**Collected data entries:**
------------------------------------------------

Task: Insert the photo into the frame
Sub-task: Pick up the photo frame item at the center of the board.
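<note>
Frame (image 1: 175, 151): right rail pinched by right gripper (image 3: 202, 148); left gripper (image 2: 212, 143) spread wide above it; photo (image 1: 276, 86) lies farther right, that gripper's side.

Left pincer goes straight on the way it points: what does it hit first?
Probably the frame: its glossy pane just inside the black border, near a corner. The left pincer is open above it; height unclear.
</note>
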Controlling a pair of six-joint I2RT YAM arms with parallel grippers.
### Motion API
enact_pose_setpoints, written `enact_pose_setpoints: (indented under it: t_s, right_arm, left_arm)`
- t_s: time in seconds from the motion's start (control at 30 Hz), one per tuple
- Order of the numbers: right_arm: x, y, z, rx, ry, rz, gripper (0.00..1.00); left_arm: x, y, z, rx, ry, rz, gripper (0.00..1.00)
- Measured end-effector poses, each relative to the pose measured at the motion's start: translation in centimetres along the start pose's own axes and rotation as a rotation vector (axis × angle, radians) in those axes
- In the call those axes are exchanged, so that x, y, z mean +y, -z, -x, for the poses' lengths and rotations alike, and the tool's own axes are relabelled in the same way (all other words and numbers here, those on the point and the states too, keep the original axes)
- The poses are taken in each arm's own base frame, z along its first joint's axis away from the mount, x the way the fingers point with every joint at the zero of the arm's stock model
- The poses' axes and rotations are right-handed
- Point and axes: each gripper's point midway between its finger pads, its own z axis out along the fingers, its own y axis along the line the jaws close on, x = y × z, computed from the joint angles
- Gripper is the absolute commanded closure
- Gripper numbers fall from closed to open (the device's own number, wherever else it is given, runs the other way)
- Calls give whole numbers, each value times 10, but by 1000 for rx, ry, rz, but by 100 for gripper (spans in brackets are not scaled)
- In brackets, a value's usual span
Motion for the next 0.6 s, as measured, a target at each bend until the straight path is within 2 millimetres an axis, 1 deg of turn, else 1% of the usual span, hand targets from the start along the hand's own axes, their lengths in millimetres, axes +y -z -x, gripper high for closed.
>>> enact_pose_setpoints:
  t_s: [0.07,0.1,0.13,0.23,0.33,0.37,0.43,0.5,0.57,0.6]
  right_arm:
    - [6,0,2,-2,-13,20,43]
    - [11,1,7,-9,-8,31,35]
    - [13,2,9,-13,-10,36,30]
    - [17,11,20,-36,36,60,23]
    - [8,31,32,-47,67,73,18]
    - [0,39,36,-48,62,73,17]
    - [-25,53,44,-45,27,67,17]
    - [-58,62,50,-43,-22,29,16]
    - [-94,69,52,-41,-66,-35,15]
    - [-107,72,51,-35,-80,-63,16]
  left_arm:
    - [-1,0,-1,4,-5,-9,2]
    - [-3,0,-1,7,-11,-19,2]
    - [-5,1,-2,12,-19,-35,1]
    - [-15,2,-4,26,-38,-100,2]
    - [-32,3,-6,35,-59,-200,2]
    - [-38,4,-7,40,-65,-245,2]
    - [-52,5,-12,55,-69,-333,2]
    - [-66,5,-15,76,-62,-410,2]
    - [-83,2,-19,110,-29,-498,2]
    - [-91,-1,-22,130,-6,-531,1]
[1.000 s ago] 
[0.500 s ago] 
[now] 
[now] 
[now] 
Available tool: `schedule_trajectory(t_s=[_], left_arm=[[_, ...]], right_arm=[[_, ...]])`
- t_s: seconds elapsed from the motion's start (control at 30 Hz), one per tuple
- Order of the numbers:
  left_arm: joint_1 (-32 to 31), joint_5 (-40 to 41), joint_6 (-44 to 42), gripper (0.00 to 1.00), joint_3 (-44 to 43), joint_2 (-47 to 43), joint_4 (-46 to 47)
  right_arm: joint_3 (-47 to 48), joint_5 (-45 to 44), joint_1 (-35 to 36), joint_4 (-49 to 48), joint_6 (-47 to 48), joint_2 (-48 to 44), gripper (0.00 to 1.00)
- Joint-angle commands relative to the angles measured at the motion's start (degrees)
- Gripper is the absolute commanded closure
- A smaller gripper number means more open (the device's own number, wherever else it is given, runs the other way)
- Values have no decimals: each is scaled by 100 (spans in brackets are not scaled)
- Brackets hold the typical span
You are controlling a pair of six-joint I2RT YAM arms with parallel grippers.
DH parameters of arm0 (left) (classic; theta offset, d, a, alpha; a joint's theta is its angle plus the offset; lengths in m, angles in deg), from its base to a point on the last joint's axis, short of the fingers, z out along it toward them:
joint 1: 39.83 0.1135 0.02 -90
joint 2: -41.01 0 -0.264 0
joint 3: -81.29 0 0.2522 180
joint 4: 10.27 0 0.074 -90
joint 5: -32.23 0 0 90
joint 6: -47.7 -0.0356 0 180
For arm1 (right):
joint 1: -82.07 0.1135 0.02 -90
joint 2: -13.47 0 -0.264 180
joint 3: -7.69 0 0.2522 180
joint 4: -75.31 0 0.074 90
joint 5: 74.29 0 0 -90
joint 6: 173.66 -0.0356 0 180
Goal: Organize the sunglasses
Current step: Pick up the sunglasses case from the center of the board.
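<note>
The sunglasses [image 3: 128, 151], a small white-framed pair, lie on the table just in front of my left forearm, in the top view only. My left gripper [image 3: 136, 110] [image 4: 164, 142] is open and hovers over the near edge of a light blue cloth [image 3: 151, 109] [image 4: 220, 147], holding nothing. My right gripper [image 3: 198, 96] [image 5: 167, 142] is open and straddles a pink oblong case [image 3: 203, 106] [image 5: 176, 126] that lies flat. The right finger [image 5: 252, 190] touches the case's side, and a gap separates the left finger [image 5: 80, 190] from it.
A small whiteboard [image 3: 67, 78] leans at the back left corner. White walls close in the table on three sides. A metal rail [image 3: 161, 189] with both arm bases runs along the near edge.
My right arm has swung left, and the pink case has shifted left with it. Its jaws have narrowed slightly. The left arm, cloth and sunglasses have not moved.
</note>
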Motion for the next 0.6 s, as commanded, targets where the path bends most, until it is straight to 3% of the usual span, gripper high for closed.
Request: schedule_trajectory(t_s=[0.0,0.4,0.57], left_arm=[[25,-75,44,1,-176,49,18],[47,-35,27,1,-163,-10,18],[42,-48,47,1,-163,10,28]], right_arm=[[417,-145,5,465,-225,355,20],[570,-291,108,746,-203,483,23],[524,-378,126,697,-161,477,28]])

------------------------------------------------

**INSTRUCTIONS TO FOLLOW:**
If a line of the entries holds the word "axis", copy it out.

**SOLUTION:**
- Measured end-effector poses, each relative to the pose measured at the motion's start: translation in centimetres along the start pose's own axes and rotation as a rotation vector (axis × angle, radians) in those axes
- The poses are taken in each arm's own base frame, z along its first joint's axis away from the mount, x the way the fingers point with every joint at the zero of the arm's stock model
- Point and axes: each gripper's point midway between its finger pads, its own z axis out along the fingers, its own y axis along the line the jaws close on, x = y × z, computed from the joint angles
Motion for the next 0.6 s, as measured, a target at each bend until the straight path is within 2 millimetres an axis, 1 deg of turn, else 1% of the usual span, hand targets from the start along the hand's own axes, their lengths in millimetres, axes +y -z -x, gripper high for closed.
DH parameters of arm0 (left) (classic; theta offset, d, a, alpha; a joint's theta is its angle plus the offset; lengths in m, angles in deg), from its base to a point on the last joint's axis, short of the fingers, z out along it toward them:

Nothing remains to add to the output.